The Art and Science of Structuring International Contracts
The practice of international contract drafting has become increasingly sophisticated, yet the failure rate of cross-border commercial relationships remains stubbornly high. This paradox suggests that sophistication in form does not guarantee effectiveness in function. The most elaborately drafted contracts often fail precisely because their drafters focused on legal technicalities rather than economic realities.
Contracts as Economic Instruments
A contract is fundamentally an economic instrument. It allocates risks between parties, creates incentives for performance, and establishes mechanisms for resolving disputes. Every provision should serve one of these functions; provisions that serve no function are not merely superfluous but potentially harmful, as they create ambiguity and increase transaction costs.
Consider the choice of governing law. Lawyers typically approach this as a legal question: which jurisdiction's law is most favorable to our client? But the economic question is different: which jurisdiction's law will minimize the total costs of the contractual relationship, including the costs of disputes that may arise? A governing law that favors one party in litigation may increase the probability of litigation, destroying value for both parties.
The Problem of Incomplete Contracts
All contracts are incomplete. No drafter can anticipate every contingency, and even if they could, the costs of addressing every possibility would exceed the benefits. The question is not whether contracts will be incomplete but how to manage incompleteness effectively.
The traditional legal response to incompleteness is to draft more comprehensively—to add provisions addressing additional contingencies. But this approach faces diminishing returns. Each additional provision increases drafting costs, negotiation time, and the probability of internal inconsistencies. At some point, additional drafting destroys more value than it creates.

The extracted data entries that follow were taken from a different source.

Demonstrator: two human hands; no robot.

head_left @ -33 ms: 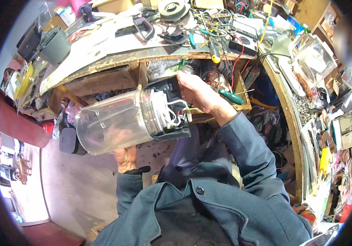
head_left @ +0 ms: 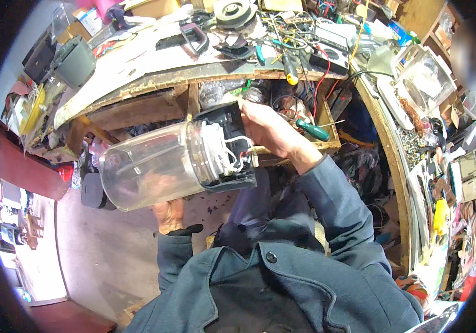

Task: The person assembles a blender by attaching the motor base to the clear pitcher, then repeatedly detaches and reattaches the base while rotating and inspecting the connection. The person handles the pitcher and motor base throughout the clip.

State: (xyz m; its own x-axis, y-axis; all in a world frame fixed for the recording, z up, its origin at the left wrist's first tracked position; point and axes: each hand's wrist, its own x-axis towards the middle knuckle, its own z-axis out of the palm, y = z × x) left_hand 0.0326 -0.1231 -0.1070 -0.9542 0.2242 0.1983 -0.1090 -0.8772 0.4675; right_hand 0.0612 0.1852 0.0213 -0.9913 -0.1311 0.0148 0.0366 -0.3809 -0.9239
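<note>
Blue-grey buttoned jacket — long sleeves, a black cuff beneath.

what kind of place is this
Most likely a small repair workshop. A cluttered wooden workbench holds screwdrivers, pliers and loose wires, and the person's hands hold a clear blender jar with its black base opened, wiring showing.

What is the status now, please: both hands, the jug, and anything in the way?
Left hand under the clear jug, gripping it. Right hand on its black base, white wires exposed. Jug lies sideways, off the cluttered workbench. Nothing between the hands.
</note>
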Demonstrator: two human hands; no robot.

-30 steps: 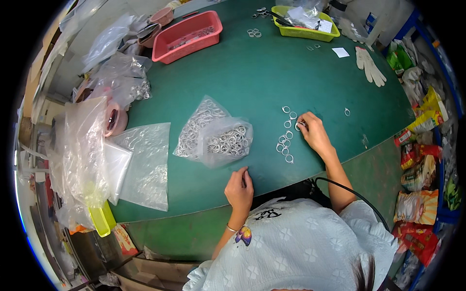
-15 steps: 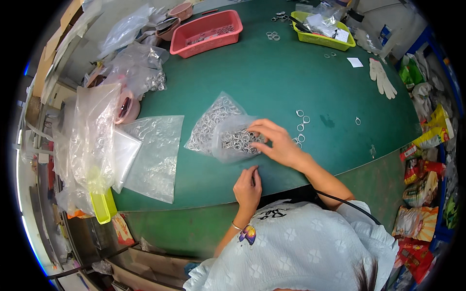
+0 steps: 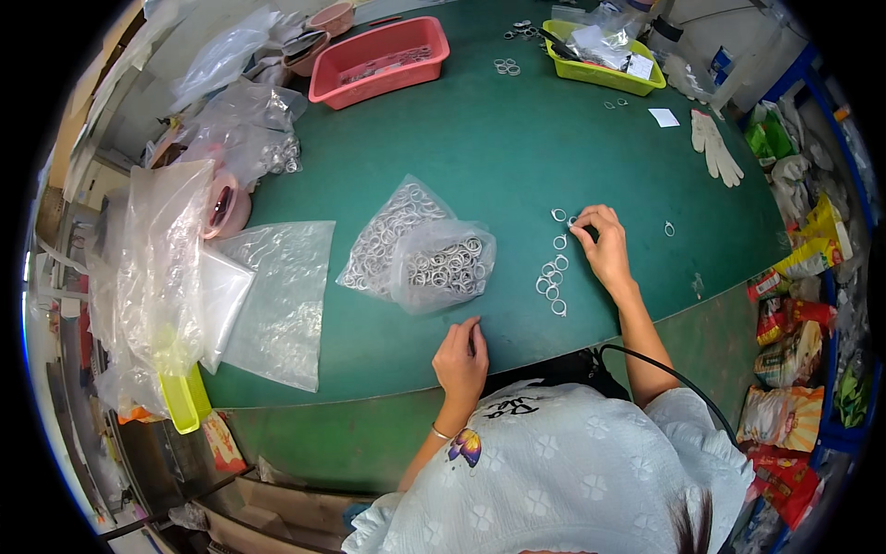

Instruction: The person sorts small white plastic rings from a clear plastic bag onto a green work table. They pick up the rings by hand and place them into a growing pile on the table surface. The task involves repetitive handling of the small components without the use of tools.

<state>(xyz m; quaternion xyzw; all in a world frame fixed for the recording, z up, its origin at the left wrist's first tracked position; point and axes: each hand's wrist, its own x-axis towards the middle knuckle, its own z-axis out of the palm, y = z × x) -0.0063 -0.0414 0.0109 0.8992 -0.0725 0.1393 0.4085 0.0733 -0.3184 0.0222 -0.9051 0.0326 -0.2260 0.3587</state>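
Note:
My right hand (image 3: 604, 247) pinches a small silvery metal ring (image 3: 572, 222) between thumb and fingertips, low over the green table. Just left of it lies a loose column of several like rings (image 3: 551, 277), some touching. Near the table's front edge rests my left hand (image 3: 460, 358), its fingers loosely curled and nothing showing in them. Beyond that hand, a clear plastic bag (image 3: 399, 286) with its mouth folded open holds a heap of metal rings (image 3: 452, 266). It lies against another clear bag full of rings (image 3: 392, 222).
Flat clear bags (image 3: 281, 295) cover the table's left side. Farther back stand a red basin (image 3: 332, 85) and a yellow-green basket (image 3: 609, 78) with packets. A white glove (image 3: 715, 148) and a lone ring (image 3: 669, 228) lie to the right.
My right hand has left the open bag and moved right to the column of rings, now with a ring in its fingers. The left hand stays by the table edge.

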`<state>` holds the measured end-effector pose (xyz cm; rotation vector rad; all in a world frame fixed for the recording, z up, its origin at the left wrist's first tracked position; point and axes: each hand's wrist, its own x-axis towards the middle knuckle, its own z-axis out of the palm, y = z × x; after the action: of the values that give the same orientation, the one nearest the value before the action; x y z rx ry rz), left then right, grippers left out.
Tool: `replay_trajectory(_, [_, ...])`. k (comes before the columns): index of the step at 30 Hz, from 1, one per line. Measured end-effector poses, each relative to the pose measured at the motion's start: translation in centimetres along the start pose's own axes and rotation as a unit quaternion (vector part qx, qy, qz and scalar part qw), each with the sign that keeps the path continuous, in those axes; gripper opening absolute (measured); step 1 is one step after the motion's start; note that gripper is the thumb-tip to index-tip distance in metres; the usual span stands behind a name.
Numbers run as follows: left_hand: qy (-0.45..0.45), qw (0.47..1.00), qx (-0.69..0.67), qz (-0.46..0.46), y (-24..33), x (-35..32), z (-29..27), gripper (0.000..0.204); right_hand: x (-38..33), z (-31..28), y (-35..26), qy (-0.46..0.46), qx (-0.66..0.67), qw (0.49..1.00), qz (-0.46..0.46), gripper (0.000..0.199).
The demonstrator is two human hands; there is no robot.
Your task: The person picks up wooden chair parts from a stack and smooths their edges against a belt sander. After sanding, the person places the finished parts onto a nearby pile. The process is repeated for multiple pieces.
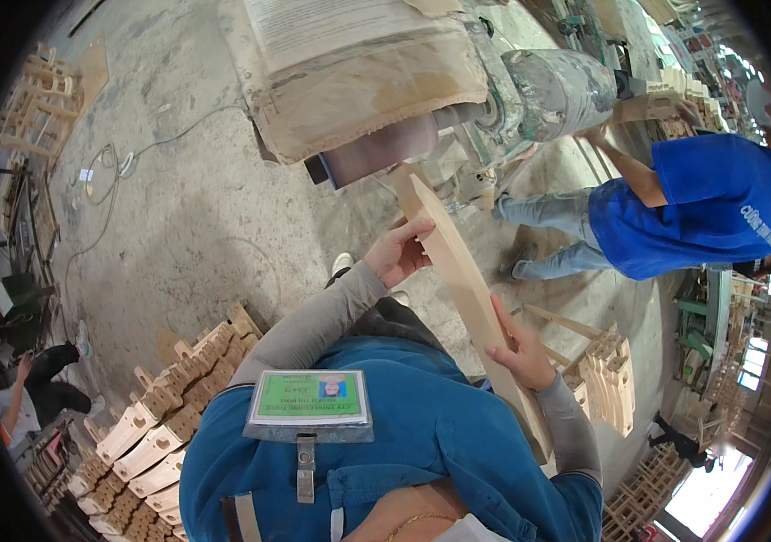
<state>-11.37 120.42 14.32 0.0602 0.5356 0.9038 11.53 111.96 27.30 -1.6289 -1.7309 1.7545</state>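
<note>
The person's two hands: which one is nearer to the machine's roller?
The left hand: it holds the board near the end beside the roller, while the right hand holds it farther back.

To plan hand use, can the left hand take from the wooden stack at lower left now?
Probably not: the left hand is occupied holding the wooden board, away from the wooden stack.

So we've got one long, pale wooden board (459, 282), bare-looking and narrowing toward the far end. We see it slanting from beside the chest, held by the left hand (399, 253) and right hand (524, 354), tip right by the roller (384, 152); can't tell if they touch.
</note>
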Motion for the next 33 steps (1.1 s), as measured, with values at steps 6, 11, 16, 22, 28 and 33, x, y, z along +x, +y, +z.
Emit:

The economic response is different: design contracts that perform well across a range of contingencies, rather than attempting to specify outcomes for each contingency individually. This requires understanding the underlying economic relationship and structuring provisions that align incentives regardless of how events unfold.
Risk Allocation Principles
Efficient risk allocation assigns each risk to the party best positioned to bear it. This is not necessarily the party with greater bargaining power; it is the party who can most cheaply prevent the risk from materializing, insure against it, or absorb its consequences if it occurs.
In international contracts, this principle has specific implications. Currency risk should typically be borne by the party with natural hedges or superior access to hedging instruments. Regulatory risk should be borne by the party with greater knowledge of and influence over the relevant regulatory environment. Performance risk should be borne by the party whose actions most directly affect performance outcomes.
Enforcement Considerations
A contract is only as valuable as its enforceability. In domestic transactions, enforcement is typically straightforward: courts apply the governing law and issue judgments that can be executed against the losing party's assets. In international transactions, enforcement is far more complex.
The choice of dispute resolution mechanism affects enforceability directly. Arbitration awards are enforceable in over 170 countries under the New York Convention; court judgments have no comparable international enforcement regime. This practical reality should inform the choice between arbitration and litigation, regardless of other considerations.
Conclusion
International contract drafting is both art and science. The science lies in understanding the economic principles that govern contractual relationships. The art lies in applying those principles to specific transactions, balancing competing considerations, and crafting provisions that serve their intended functions.